### [WORK ITEM]
Extract the lines from the first one in the records below through the line containing "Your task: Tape", keeping both ends and leaving out any pictures.

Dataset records
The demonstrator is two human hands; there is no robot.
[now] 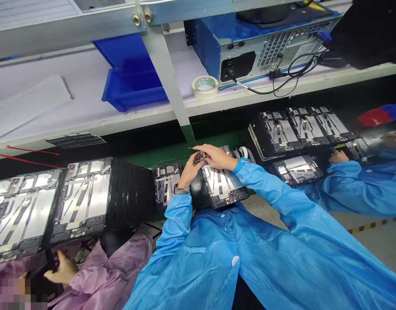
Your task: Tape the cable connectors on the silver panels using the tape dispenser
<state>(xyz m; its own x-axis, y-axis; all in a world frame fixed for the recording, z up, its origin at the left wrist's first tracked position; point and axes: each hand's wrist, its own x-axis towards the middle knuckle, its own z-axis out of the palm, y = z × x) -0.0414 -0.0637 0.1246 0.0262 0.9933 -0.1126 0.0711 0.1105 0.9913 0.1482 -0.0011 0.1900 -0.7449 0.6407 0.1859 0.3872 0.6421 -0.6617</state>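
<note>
An opened tablet with silvery battery panels and dark ribbon cables lies in front of my body. At its upper left corner, my left hand pinches a small dark electronic part with reddish and brass-coloured spots. The fingers of my right hand close on the same part from the other side, with the palm over the tablet's top edge. A thin pale sliver sticks out by the right fingertips; its kind is unclear. Beside my left wrist is another opened tablet.
Stacks of opened tablets stand left, with more tablets at right. Tape lies behind my right wrist. A shelf above bears a blue bin, a tape roll and a computer. Co-workers' hands appear on both sides.
</note>
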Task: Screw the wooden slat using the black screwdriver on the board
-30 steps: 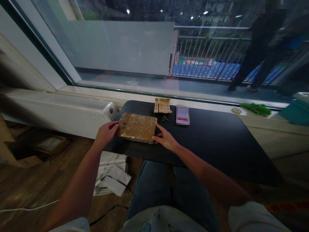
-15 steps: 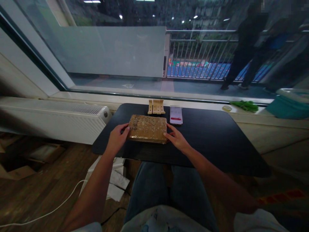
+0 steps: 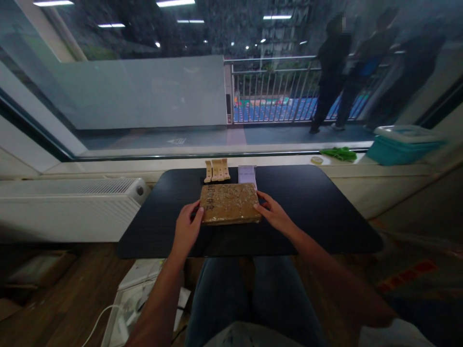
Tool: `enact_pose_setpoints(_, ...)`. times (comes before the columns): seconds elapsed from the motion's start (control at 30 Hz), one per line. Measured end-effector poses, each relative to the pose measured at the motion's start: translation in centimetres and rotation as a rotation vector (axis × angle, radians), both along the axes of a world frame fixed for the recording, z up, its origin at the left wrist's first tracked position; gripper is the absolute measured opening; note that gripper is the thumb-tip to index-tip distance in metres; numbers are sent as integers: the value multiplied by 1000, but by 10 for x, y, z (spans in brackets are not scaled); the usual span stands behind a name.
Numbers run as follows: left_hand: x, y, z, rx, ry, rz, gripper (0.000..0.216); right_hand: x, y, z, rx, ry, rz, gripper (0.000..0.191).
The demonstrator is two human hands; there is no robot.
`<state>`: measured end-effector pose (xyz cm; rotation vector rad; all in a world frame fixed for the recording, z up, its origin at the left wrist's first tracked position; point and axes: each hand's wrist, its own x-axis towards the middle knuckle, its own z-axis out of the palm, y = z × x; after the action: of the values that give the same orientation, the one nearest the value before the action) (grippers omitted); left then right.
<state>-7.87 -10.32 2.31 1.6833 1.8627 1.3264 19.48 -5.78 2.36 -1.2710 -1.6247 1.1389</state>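
A flat brown pack wrapped in clear film (image 3: pixel 229 204) lies on the black table (image 3: pixel 318 212). My left hand (image 3: pixel 187 229) grips its left edge, fingers curled round the near corner. My right hand (image 3: pixel 273 213) holds the right edge, fingers pressed along its side. Just behind the pack lie several small light wooden pieces (image 3: pixel 216 170) and a white card (image 3: pixel 247 174).
A white radiator (image 3: pixel 68 207) stands left of the table, with papers and a white cable on the wooden floor below. On the window sill are green cloth (image 3: pixel 337 153) and a teal box (image 3: pixel 403 144). People stand outside at the balcony railing.
The pack has shifted with both hands toward the table's middle and now lies squarer to me. The view has swung right and up, hiding the small screws behind the pack.
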Motion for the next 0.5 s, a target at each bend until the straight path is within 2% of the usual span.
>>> enact_pose_setpoints(0.5, 36, 4, -16, -59, -40, -172, 36, 49, -20, -8, 6, -123, -54, 59)
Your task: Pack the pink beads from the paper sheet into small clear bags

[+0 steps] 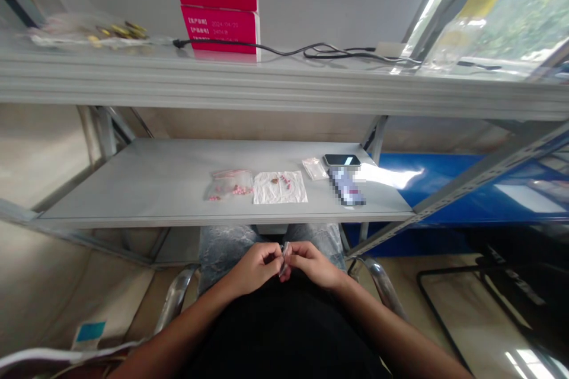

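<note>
The person sits on a metal-framed chair (175,299) in front of a grey rack, with both hands low over the lap. The left hand (255,267) and the right hand (312,265) meet at the middle, and between them they pinch a small clear packet (285,253), which stands roughly upright. The fingers of both hands are closed on it, the left from one side and the right from the other (what is inside the packet is too small to tell). The packet is held in the air just below the front edge of the lower shelf (146,183), well apart from the things lying on that shelf.

On the lower shelf, near its front, lies a clear zip bag (229,183) with small pink pieces in it. Just beside it to the right lies a white sheet (280,192) that carries a few small pink and brown bits. Farther right is a second, smaller clear bag (314,168), then a dark phone (341,160) lying flat, with a blurred flat object (347,186) just in front of it.

On the upper shelf (284,86) two red boxes (220,3) are stacked, and a black cable (288,50) runs from them to the right.
</note>
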Action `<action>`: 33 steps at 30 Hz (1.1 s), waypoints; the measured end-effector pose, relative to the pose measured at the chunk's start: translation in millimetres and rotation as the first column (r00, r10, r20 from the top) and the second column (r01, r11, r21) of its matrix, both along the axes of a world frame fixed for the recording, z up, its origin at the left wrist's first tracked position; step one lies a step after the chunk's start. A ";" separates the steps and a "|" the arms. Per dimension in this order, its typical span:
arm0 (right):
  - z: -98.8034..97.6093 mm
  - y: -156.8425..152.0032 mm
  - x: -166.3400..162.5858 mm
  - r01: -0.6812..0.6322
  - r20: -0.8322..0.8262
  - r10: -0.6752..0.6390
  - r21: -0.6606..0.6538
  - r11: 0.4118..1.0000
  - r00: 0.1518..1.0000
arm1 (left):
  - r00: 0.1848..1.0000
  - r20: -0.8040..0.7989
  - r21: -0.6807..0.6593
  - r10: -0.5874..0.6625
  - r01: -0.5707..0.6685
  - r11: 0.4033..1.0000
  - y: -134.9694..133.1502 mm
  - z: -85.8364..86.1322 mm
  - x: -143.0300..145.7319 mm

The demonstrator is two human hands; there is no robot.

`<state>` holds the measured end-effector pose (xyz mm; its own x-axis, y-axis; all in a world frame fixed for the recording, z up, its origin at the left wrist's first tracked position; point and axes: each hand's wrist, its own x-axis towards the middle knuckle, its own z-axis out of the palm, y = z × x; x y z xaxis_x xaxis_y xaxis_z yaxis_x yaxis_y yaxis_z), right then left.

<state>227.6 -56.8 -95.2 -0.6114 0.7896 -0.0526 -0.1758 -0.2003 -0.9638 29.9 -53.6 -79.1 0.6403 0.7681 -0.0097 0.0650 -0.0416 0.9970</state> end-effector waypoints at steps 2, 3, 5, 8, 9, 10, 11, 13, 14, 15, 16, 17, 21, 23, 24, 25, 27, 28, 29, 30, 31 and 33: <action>-2.0 -7.5 -0.4 -0.001 0.002 0.001 -0.013 1.000 1.000 | 1.000 -0.016 -0.008 0.021 -0.021 1.000 -8.9 0.3 -0.4; -2.5 -11.8 -0.7 0.002 0.003 -0.002 -0.020 1.000 1.000 | 0.999 -0.019 -0.010 0.033 -0.033 0.999 -13.9 0.4 -0.7; -3.0 -21.4 -1.1 0.005 0.007 -0.005 -0.031 1.000 1.000 | 0.999 -0.018 -0.010 0.046 -0.046 0.999 -24.3 0.8 -1.3; -2.9 -37.8 -0.6 0.016 0.020 -0.016 -0.032 0.999 1.000 | 0.998 -0.027 0.022 0.060 -0.059 0.998 -41.5 3.4 -2.9; -2.8 -43.9 -0.1 0.023 0.025 -0.022 -0.029 0.999 0.999 | 0.997 -0.044 0.045 0.069 -0.067 0.997 -47.7 4.8 -3.6; -2.8 -50.5 0.5 0.029 0.030 -0.029 -0.024 0.999 0.999 | 0.994 -0.069 0.073 0.080 -0.075 0.994 -54.1 6.1 -4.4; -2.9 -57.6 1.0 0.033 0.033 -0.032 -0.019 0.999 0.999 | 0.991 -0.099 0.104 0.089 -0.079 0.991 -60.8 7.4 -5.1; -3.3 -73.1 1.8 0.032 0.040 -0.031 -0.010 0.999 0.999 | 0.982 -0.161 0.158 0.100 -0.074 0.985 -74.8 9.4 -5.9; -3.8 -81.5 2.1 0.030 0.043 -0.029 -0.010 1.000 0.999 | 0.978 -0.186 0.176 0.098 -0.066 0.982 -81.9 10.1 -5.8; -4.4 -90.0 2.4 0.032 0.045 -0.031 -0.013 0.999 0.998 | 0.974 -0.205 0.189 0.094 -0.055 0.980 -88.9 10.5 -5.3; -5.0 -98.5 2.8 0.037 0.048 -0.036 -0.019 0.999 0.998 | 0.971 -0.220 0.201 0.090 -0.045 0.979 -95.7 10.9 -4.5; -5.5 -106.5 3.4 0.044 0.054 -0.042 -0.022 0.999 0.998 | 0.969 -0.232 0.213 0.086 -0.035 0.976 -102.2 11.4 -3.3; -5.2 -128.8 7.0 0.065 0.109 -0.068 0.026 0.998 0.992 | 0.965 -0.256 0.267 0.055 0.016 0.963 -119.9 13.8 2.2; -4.2 -130.2 8.4 0.067 0.137 -0.075 0.060 0.996 0.988 | 0.963 -0.264 0.281 0.055 0.023 0.959 -121.2 14.2 4.2; -3.9 -128.2 8.7 0.069 0.150 -0.079 0.068 0.995 0.986 | 0.961 -0.268 0.285 0.063 0.016 0.958 -119.6 13.7 4.9; -4.0 -124.7 8.6 0.071 0.163 -0.082 0.072 0.995 0.983 | 0.959 -0.273 0.288 0.076 0.006 0.958 -116.6 12.9 5.4; -4.8 -114.9 7.7 0.081 0.188 -0.093 0.072 0.994 0.978 | 0.958 -0.274 0.284 0.089 -0.008 0.959 -107.4 10.3 5.8; -5.4 -109.6 7.0 0.087 0.200 -0.100 0.071 0.994 0.975 | 0.958 -0.272 0.280 0.089 -0.009 0.960 -102.2 8.8 5.8; -5.9 -104.9 6.5 0.092 0.210 -0.105 0.071 0.993 0.972 | 0.958 -0.272 0.276 0.087 -0.009 0.961 -97.3 7.4 5.7; -6.1 -101.1 6.3 0.097 0.219 -0.110 0.071 0.993 0.969 | 0.958 -0.275 0.273 0.087 -0.009 0.962 -93.0 6.2 5.5; -6.0 -98.5 6.5 0.098 0.228 -0.112 0.071 0.993 0.967 | 0.956 -0.282 0.269 0.087 -0.009 0.963 -89.7 5.2 5.3; -5.0 -96.9 8.1 0.092 0.248 -0.109 0.080 0.993 0.963 | 0.949 -0.303 0.262 0.091 -0.009 0.965 -86.3 4.0 4.8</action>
<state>235.7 -153.7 -100.2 -0.5025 0.8534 -0.1388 0.0577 -0.1270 -0.9902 34.7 -139.9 -75.1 0.5977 0.8017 -0.0015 0.3774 -0.2797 0.8828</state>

### [WRITTEN REPLY]
The demonstrator is two human hands; there is no robot.
[now] 
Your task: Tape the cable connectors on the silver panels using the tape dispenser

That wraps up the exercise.